| Brief |
Extract from the entries below, exactly as given, only the lines from the line containing "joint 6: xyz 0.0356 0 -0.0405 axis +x" to the line containing "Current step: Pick", both lines included.

#### Available data

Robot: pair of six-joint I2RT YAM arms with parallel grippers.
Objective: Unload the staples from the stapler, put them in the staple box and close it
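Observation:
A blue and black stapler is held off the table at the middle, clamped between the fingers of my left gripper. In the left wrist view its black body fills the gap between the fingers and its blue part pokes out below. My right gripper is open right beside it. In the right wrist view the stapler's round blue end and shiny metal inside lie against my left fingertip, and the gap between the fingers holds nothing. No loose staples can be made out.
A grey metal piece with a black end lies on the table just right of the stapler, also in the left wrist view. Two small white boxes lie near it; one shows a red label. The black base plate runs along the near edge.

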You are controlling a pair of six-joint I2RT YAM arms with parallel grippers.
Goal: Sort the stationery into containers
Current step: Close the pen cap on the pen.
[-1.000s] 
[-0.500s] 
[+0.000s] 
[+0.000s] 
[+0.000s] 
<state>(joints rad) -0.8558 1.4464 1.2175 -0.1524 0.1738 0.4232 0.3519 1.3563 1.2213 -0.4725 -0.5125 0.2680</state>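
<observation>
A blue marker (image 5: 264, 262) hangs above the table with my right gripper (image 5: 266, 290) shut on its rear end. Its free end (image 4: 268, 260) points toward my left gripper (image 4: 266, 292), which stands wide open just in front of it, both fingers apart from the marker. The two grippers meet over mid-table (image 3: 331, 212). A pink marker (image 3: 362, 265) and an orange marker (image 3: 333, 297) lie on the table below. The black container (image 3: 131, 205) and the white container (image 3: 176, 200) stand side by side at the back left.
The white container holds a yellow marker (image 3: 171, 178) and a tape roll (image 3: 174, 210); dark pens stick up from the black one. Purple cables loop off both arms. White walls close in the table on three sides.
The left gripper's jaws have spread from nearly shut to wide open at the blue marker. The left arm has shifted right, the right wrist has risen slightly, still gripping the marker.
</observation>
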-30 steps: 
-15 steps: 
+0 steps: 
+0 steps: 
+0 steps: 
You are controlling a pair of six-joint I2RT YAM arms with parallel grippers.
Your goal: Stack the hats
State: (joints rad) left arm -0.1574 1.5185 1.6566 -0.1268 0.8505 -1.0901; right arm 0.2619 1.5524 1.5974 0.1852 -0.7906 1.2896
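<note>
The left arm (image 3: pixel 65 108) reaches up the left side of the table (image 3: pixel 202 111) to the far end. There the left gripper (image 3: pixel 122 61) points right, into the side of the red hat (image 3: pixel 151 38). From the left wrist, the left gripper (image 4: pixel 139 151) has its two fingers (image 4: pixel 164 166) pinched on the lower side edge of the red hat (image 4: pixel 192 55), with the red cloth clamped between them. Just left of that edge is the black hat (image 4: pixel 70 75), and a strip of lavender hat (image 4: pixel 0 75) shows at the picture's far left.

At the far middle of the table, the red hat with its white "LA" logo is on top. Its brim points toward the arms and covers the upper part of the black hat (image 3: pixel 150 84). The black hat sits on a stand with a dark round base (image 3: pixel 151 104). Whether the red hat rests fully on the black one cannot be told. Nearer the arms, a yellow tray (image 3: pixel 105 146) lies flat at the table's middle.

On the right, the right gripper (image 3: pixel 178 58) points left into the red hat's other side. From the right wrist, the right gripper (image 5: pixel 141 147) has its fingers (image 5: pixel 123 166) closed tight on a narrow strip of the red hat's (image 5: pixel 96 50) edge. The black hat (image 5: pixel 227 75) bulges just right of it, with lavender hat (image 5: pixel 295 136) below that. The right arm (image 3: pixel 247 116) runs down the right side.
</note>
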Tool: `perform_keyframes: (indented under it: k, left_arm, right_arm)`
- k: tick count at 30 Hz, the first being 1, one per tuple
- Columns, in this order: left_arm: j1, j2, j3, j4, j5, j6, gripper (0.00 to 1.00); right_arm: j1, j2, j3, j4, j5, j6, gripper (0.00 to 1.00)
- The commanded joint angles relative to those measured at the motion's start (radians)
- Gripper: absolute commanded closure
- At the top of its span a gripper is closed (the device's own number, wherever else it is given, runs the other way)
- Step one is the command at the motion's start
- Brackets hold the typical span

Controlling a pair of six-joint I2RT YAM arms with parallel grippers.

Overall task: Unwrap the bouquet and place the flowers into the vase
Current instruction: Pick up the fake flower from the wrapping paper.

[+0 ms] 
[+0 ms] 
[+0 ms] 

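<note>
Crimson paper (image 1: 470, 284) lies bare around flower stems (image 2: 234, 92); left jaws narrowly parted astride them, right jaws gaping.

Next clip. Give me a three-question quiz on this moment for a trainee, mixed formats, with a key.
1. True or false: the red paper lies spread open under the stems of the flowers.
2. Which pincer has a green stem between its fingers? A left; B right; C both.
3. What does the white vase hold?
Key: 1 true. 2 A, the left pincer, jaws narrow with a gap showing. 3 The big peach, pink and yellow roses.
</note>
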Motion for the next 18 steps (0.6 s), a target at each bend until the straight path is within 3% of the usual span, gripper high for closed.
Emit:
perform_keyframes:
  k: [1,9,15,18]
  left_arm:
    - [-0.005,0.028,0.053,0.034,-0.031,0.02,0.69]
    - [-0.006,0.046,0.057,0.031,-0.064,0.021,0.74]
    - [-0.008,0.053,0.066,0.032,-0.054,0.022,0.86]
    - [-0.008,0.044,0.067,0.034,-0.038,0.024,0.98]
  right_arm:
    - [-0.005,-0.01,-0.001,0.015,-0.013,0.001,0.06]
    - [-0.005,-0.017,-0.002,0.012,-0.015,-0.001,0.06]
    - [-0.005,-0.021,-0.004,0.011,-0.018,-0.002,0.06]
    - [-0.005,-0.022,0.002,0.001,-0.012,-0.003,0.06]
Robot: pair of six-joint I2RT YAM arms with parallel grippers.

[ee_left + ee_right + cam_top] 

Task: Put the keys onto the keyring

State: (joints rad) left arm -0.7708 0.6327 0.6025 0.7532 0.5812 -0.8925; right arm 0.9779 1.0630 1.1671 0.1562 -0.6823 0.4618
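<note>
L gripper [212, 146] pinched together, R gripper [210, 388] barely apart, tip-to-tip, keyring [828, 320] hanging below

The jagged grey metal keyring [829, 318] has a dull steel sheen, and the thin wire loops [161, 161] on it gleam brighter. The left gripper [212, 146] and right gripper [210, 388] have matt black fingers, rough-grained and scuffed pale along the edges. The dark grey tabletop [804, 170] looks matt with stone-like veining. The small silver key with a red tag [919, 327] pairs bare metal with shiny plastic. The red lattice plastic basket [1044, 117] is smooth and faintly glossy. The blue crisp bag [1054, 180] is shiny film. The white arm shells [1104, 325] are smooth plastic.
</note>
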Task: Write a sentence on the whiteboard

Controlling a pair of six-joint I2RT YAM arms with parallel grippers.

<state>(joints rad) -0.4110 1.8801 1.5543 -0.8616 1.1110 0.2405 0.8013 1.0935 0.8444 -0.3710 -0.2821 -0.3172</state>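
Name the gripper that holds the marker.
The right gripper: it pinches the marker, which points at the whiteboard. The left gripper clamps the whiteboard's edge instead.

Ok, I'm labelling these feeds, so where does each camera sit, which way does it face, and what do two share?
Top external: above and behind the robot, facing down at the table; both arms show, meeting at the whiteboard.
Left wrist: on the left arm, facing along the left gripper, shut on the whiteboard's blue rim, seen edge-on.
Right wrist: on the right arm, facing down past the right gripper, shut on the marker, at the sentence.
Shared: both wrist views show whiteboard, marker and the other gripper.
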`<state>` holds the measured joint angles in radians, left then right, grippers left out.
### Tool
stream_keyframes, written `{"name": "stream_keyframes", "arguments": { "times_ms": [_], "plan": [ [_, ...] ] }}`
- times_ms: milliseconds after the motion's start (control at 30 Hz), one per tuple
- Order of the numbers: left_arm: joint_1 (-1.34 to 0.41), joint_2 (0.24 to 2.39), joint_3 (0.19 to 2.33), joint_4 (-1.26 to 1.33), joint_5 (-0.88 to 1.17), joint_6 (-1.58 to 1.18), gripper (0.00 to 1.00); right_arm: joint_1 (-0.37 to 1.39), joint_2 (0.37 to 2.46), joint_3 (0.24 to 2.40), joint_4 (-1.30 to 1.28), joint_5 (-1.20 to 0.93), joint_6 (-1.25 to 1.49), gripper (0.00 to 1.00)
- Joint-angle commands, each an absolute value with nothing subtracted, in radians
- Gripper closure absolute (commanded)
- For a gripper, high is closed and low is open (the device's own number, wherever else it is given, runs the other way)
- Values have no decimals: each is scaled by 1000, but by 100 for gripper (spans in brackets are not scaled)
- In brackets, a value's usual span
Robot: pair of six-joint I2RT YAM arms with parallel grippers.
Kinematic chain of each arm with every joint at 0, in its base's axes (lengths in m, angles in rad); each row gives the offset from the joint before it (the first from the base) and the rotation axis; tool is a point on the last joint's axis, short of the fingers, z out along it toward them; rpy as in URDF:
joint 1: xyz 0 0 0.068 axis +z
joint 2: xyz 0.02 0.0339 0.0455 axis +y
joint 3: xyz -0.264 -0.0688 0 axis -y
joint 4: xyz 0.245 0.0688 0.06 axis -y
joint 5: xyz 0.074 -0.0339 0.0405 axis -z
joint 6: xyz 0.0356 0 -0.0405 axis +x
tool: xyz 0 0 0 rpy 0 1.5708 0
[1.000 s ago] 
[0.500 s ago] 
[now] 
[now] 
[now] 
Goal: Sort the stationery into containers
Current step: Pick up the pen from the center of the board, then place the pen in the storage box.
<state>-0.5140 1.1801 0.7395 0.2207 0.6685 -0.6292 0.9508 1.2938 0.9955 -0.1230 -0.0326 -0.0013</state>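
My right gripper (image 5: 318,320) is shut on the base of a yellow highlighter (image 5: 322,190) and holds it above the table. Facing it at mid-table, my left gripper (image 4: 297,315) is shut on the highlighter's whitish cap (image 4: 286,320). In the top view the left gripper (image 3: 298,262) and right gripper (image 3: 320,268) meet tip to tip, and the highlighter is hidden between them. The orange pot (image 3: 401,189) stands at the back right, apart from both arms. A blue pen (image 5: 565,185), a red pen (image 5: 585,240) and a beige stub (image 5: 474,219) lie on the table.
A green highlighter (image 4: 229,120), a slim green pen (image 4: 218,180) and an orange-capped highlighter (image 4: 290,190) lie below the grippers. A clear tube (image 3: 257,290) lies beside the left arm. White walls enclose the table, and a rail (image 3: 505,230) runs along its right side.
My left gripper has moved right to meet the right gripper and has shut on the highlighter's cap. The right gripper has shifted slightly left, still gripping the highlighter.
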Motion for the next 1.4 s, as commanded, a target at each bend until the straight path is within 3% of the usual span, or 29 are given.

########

| Answer box |
joint 6: xyz 0.0356 0 -0.0405 axis +x
tool: xyz 0 0 0 rpy 0 1.5708 0
[1.000 s ago] 
[0.500 s ago] 
[now] 
[now] 
[now] 
Goal: Sort the stationery into containers
Current step: Pick up the pen from the center of the board, then place the pen in the storage box.

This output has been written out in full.